What the exercise asks:
All lines from the one containing "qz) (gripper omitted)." down to the one containing "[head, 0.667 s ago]", both ends included, are to be given again exactly; omit the rest of the listing below.
Data records Block Start
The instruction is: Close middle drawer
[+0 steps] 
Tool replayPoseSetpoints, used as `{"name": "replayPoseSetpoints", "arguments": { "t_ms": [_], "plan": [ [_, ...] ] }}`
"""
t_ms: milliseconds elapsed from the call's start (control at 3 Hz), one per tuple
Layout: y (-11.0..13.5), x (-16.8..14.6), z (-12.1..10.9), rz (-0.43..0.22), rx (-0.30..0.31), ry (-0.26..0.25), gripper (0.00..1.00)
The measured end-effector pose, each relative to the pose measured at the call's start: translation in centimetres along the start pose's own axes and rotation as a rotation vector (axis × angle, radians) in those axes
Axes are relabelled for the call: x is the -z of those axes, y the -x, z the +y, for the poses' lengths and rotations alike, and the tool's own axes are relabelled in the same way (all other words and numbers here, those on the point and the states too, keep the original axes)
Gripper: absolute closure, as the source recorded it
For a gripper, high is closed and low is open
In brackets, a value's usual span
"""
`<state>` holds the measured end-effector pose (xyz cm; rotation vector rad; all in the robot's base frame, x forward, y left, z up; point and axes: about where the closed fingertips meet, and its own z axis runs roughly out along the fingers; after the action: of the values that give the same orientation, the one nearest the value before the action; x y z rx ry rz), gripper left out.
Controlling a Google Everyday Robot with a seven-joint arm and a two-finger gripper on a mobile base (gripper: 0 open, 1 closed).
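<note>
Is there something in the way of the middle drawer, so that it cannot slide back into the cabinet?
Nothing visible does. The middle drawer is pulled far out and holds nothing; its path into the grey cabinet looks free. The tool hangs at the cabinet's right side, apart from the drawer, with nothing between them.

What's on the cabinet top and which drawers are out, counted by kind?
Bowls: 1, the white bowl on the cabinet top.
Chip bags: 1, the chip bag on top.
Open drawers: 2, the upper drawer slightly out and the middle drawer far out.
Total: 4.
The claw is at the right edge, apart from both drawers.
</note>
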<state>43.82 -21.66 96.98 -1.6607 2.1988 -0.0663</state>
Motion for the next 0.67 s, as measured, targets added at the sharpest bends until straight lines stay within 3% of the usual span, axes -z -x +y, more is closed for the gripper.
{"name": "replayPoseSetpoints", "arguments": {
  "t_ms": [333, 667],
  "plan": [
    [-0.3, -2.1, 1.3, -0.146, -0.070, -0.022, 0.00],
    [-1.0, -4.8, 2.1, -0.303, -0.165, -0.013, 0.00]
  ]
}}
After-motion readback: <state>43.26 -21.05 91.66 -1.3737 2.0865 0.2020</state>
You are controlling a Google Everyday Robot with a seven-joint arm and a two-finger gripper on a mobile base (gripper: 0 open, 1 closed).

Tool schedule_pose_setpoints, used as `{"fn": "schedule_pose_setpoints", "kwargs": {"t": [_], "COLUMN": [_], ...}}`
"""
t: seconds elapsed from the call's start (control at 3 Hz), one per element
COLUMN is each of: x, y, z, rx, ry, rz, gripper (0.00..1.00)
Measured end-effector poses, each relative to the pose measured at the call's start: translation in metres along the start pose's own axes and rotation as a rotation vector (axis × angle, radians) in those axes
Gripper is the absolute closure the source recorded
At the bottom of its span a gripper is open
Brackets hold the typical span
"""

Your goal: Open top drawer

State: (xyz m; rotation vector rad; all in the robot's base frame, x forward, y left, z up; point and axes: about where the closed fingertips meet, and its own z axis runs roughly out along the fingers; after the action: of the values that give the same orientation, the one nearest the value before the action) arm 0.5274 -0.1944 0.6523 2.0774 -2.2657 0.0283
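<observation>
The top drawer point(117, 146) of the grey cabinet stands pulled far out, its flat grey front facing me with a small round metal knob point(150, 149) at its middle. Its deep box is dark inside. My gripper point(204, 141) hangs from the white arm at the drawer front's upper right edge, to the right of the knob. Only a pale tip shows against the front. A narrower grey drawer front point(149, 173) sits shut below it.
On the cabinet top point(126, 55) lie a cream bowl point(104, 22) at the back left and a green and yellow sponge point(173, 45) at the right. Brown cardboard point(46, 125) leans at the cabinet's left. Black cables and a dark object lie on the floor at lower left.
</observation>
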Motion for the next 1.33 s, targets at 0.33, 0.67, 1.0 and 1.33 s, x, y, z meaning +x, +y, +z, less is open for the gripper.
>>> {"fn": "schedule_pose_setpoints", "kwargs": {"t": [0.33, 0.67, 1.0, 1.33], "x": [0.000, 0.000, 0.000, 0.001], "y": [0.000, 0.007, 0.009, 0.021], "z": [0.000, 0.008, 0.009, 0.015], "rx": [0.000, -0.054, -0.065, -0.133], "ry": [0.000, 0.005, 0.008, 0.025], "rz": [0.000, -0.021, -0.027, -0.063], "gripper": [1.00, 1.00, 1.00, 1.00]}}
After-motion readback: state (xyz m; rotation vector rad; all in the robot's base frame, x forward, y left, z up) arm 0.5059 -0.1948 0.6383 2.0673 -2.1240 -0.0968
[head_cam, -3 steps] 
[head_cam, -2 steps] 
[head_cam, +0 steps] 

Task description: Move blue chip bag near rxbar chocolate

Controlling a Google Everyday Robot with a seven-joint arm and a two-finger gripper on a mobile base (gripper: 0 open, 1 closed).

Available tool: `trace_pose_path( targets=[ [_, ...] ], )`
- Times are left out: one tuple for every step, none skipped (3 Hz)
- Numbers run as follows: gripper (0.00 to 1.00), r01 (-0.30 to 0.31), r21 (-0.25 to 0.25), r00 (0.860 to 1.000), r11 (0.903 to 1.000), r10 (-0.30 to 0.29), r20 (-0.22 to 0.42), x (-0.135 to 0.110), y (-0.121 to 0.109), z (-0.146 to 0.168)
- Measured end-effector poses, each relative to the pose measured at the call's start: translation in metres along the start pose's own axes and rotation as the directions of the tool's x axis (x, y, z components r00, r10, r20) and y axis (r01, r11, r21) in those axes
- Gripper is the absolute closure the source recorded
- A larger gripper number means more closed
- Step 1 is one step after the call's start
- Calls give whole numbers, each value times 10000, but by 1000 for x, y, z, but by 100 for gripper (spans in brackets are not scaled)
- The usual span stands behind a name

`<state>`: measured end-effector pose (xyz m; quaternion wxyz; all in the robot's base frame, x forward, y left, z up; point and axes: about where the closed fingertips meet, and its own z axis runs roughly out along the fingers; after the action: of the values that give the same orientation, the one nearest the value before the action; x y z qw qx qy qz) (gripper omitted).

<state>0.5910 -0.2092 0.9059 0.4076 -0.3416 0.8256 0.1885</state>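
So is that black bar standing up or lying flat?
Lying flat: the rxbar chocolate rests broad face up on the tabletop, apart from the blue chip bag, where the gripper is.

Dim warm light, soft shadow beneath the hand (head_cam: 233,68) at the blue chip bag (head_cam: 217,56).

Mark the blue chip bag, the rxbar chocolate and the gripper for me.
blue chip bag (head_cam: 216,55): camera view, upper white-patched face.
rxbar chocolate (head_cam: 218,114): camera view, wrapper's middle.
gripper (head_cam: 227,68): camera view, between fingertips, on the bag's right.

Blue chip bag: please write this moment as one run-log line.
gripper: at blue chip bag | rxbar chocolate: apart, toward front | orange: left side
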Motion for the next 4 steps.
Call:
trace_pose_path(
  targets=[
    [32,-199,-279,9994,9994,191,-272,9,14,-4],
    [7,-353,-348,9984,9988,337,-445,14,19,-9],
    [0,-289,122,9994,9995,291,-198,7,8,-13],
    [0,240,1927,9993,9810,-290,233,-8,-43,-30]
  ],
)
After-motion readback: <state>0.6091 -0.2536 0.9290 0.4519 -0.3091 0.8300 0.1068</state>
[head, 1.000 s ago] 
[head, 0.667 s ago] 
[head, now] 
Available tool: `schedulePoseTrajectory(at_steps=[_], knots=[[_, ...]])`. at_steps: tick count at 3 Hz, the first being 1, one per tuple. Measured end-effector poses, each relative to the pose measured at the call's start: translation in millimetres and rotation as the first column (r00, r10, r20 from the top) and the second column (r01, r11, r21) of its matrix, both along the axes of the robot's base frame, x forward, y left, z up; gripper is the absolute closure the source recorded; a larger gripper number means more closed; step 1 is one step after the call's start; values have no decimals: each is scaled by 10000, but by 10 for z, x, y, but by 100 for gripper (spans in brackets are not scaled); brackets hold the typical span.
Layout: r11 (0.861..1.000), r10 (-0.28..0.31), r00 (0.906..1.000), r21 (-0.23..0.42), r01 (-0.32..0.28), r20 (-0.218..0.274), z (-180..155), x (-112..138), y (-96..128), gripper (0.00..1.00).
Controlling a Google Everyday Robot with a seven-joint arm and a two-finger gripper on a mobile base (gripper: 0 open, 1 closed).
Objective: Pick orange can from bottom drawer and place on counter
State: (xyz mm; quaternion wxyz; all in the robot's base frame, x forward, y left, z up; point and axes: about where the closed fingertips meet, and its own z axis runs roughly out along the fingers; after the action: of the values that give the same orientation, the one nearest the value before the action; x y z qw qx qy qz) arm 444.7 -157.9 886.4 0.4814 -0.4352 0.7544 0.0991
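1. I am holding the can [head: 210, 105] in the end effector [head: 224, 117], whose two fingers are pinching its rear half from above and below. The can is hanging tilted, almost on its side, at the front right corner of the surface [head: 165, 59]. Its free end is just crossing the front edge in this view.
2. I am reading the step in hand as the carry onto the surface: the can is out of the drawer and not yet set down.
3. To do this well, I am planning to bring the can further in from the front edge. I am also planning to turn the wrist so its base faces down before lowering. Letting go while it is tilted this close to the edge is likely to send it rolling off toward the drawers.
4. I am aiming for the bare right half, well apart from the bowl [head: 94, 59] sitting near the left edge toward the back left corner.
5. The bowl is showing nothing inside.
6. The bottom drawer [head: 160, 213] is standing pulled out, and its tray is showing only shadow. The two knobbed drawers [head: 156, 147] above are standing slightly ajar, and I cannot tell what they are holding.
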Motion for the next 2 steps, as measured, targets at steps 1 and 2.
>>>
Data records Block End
Exercise solution:
`<state>`: measured end-effector pose (xyz m; quaternion wxyz; all in the robot's base frame, x forward, y left, z up; point and axes: about where the closed fingertips meet, and its own z axis runs roughly out along the fingers; after the action: of the values that give the same orientation, the one nearest the value before the action; x y z qw qx qy qz) (gripper omitted).

<state>0.5910 -0.2092 0.9059 0.4076 -0.3416 0.8256 0.1885</state>
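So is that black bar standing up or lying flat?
Lying flat: the rxbar chocolate rests broad face up on the tabletop, apart from the blue chip bag, where the gripper is.

Dim warm light, soft shadow beneath the hand (head_cam: 233,68) at the blue chip bag (head_cam: 217,56).

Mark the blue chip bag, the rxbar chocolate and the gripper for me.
blue chip bag (head_cam: 216,55): camera view, upper white-patched face.
rxbar chocolate (head_cam: 218,114): camera view, wrapper's middle.
gripper (head_cam: 227,68): camera view, between fingertips, on the bag's right.

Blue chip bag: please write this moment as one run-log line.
gripper: at blue chip bag | rxbar chocolate: apart, toward front | orange: left side
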Motion for the next 4 steps.
Call:
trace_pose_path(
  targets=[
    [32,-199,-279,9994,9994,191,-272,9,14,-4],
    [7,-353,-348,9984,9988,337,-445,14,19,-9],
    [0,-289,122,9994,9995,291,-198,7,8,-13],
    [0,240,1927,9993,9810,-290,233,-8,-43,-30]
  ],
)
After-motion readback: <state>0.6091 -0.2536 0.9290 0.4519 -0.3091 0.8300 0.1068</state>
[head, 1.000 s ago] 
[head, 0.667 s ago] 

The exercise has nothing more to it.